§ **Task**: Provide again, from the entries below, every line from the one containing "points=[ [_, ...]" through the one containing "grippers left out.", exactly as written, and no other line.

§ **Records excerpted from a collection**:
+---+

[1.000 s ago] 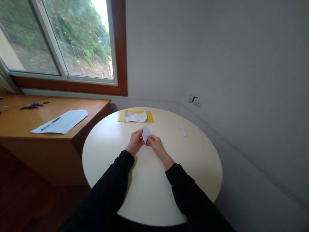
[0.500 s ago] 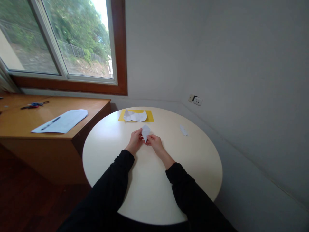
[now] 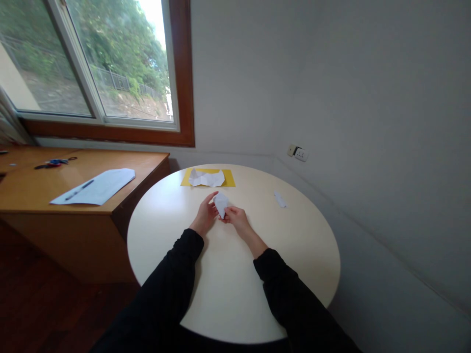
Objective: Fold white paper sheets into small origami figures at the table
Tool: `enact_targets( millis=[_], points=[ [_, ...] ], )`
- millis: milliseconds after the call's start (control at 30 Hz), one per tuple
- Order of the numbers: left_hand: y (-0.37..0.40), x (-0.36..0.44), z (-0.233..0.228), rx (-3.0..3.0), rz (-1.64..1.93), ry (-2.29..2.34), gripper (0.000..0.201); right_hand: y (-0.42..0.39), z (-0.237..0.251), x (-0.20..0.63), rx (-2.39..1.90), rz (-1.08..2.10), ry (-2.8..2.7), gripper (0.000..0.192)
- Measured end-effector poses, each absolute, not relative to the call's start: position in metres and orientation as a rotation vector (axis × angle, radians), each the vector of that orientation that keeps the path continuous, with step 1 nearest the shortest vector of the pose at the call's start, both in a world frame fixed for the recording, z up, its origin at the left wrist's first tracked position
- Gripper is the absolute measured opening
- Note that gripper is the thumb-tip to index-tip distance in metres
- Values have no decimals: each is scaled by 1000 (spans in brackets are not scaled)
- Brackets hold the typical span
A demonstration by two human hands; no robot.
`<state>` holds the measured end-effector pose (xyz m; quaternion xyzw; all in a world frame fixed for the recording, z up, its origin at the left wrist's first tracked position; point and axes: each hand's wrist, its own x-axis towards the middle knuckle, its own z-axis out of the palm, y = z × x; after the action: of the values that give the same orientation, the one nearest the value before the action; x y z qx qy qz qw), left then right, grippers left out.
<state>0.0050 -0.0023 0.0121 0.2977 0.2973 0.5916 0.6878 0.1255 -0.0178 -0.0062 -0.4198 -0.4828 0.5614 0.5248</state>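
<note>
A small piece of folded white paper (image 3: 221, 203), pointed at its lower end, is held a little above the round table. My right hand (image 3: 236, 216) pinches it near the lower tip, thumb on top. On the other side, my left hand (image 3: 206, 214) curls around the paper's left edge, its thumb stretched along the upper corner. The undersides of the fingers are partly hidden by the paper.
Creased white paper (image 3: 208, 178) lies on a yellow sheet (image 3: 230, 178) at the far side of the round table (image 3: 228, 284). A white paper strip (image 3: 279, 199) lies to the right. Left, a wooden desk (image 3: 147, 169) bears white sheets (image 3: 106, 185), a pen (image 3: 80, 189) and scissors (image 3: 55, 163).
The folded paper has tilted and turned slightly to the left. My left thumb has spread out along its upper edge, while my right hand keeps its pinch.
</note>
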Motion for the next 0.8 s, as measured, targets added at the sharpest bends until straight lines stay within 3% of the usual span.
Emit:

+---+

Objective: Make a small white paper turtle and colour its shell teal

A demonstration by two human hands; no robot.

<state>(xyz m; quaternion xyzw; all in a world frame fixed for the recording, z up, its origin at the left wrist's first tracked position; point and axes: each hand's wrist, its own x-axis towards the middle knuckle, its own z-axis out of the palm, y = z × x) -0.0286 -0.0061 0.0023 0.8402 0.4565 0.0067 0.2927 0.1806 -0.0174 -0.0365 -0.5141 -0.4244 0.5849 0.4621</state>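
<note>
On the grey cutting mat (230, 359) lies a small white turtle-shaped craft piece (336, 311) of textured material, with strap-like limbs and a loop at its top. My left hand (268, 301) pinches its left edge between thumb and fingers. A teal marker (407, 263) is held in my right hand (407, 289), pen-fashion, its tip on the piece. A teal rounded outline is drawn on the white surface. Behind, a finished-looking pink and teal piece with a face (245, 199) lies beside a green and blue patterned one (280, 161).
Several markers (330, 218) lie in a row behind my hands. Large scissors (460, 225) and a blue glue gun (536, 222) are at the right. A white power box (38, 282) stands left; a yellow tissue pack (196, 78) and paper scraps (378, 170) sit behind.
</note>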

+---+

§ **Final answer**:
Tool: `enact_targets( millis=[_], points=[ [_, ...] ], )`
- millis: milliseconds after the call's start (control at 30 Hz), one per tuple
- Order of the numbers: left_hand: y (-0.37..0.40), x (-0.36..0.44), z (-0.233..0.228), rx (-3.0..3.0), rz (-1.64..1.93), ry (-2.29..2.34), gripper (0.000..0.201); right_hand: y (-0.42..0.39), z (-0.237..0.251), x (-0.20..0.63), rx (-2.39..1.90), rz (-1.08..2.10), ry (-2.8..2.7), gripper (0.000..0.192)
- Measured end-effector poses, each absolute, not relative to the call's start: position in metres and orientation as a rotation vector (axis × angle, radians), each the vector of that orientation that keeps the path continuous, with step 1 nearest the shortest vector of the pose at the call's start, both in a world frame fixed for the recording, z up, its origin at the left wrist's first tracked position
- Gripper is the absolute measured opening
- Note that gripper is the thumb-tip to index-tip distance in metres
- Values have no decimals: each is scaled by 1000 (spans in brackets are not scaled)
- Brackets hold the typical span
A demonstration by two human hands; no robot.
`<state>` holds the measured end-effector pose (xyz m; quaternion xyzw; all in a world frame fixed for the recording, z up, its origin at the left wrist's first tracked position; point and axes: each hand's wrist, its own x-axis towards the middle knuckle, its own z-axis out of the palm, y = z × x; after the action: of the values that give the same orientation, the one nearest the value before the action; x y z qx qy qz qw), left then right, grippers left out.

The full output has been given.